**Directions for this task**
Reproduce word for word the lines between those holding "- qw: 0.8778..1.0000" and "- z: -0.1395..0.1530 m", inclusive, and nothing else from the data below.

**Extracted data entries**
::::

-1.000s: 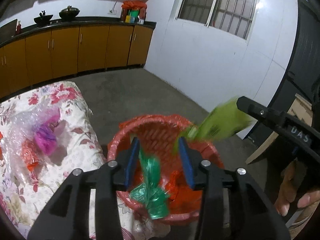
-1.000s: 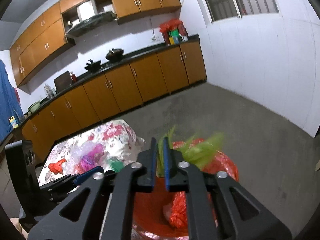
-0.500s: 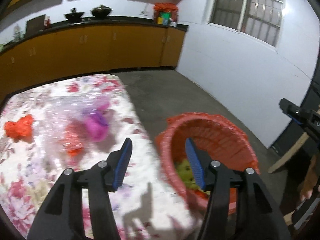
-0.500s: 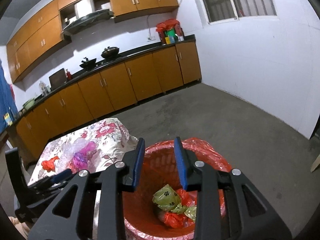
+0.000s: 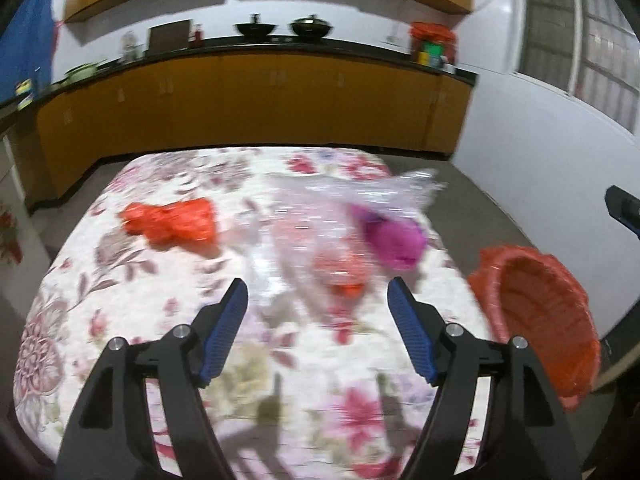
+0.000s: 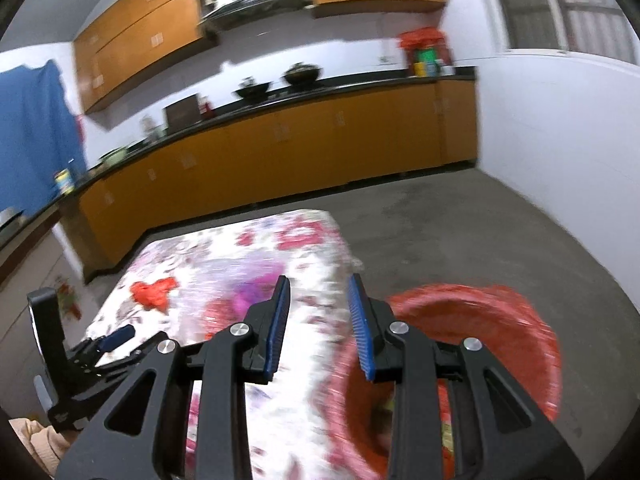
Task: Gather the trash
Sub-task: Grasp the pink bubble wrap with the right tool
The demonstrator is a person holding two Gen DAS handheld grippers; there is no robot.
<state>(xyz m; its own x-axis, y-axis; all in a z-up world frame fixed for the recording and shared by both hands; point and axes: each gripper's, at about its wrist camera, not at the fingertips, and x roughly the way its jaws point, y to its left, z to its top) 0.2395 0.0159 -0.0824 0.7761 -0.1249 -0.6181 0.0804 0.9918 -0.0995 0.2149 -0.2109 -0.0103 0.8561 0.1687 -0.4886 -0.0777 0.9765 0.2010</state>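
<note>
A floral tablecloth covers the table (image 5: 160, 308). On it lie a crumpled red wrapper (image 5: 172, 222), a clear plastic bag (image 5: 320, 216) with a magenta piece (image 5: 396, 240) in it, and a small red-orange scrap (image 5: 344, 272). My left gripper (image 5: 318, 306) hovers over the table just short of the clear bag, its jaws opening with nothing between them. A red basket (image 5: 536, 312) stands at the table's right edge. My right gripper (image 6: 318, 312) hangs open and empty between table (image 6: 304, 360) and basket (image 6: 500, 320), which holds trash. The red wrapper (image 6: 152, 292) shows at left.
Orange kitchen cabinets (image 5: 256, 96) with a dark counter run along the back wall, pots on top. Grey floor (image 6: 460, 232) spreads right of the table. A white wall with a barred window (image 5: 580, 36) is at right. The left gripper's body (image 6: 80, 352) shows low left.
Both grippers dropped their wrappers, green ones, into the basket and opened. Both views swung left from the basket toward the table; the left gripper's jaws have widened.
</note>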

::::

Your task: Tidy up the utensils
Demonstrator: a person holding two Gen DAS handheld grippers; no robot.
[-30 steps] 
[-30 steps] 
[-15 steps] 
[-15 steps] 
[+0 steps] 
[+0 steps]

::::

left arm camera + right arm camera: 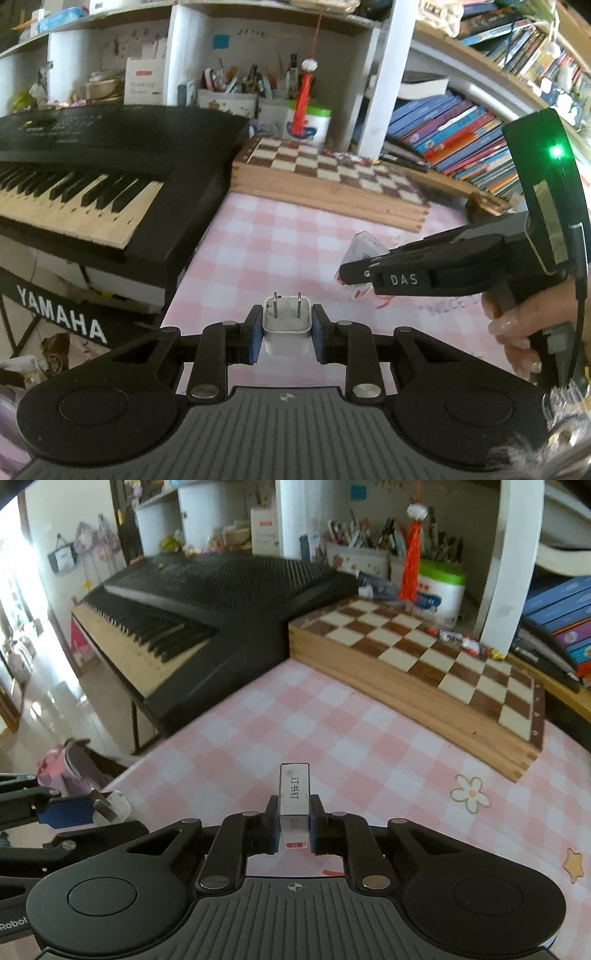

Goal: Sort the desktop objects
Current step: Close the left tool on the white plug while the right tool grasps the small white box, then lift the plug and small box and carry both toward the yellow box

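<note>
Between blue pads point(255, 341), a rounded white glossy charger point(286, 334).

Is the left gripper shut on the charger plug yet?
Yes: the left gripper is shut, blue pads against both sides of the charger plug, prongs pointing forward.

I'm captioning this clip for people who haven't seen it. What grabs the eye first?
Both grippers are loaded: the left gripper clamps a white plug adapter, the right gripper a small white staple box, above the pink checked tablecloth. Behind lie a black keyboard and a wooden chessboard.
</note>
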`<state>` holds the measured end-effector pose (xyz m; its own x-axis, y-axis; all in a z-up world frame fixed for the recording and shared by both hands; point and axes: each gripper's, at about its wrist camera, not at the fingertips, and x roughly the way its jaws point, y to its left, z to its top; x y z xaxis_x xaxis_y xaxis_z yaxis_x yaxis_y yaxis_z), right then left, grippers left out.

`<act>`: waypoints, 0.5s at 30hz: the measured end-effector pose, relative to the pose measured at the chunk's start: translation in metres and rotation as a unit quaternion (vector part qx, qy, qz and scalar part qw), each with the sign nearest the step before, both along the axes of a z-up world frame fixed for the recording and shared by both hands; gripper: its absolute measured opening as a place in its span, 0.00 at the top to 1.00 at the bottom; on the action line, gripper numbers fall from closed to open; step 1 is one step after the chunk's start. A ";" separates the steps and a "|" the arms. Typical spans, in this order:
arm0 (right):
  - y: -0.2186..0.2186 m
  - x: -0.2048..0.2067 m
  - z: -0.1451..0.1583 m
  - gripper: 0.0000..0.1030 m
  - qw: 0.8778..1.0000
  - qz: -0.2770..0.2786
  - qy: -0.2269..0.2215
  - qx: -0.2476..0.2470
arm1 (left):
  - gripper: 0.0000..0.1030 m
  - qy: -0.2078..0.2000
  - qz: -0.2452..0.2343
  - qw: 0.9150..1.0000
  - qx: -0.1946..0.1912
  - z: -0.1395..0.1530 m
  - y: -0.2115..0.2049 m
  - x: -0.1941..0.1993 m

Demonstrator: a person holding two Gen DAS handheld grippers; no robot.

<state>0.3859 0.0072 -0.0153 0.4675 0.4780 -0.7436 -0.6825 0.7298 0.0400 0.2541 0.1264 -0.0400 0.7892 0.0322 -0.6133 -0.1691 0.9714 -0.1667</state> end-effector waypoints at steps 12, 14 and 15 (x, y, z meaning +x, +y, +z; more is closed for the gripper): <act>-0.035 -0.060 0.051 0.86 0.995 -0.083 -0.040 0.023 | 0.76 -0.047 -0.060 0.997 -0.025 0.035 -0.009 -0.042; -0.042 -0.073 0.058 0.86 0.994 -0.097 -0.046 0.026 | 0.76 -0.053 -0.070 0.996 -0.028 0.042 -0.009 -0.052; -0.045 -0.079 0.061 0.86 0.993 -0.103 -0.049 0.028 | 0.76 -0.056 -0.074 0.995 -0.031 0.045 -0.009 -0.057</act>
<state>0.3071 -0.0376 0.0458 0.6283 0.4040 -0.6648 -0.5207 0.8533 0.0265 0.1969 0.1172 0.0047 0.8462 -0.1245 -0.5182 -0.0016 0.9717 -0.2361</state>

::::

**Expected answer**
  - qw: 0.8778..1.0000
  - qz: -0.2770..0.2786
  - qy: -0.2269..0.2215
  - qx: -0.2476..0.2470
arm1 (left):
  - gripper: 0.0000..0.1030 m
  - qy: -0.2078..0.2000
  - qz: -0.2452..0.2343
  - qw: 0.9150..1.0000
  - qx: -0.1946..0.1912
  - z: -0.1395..0.1530 m

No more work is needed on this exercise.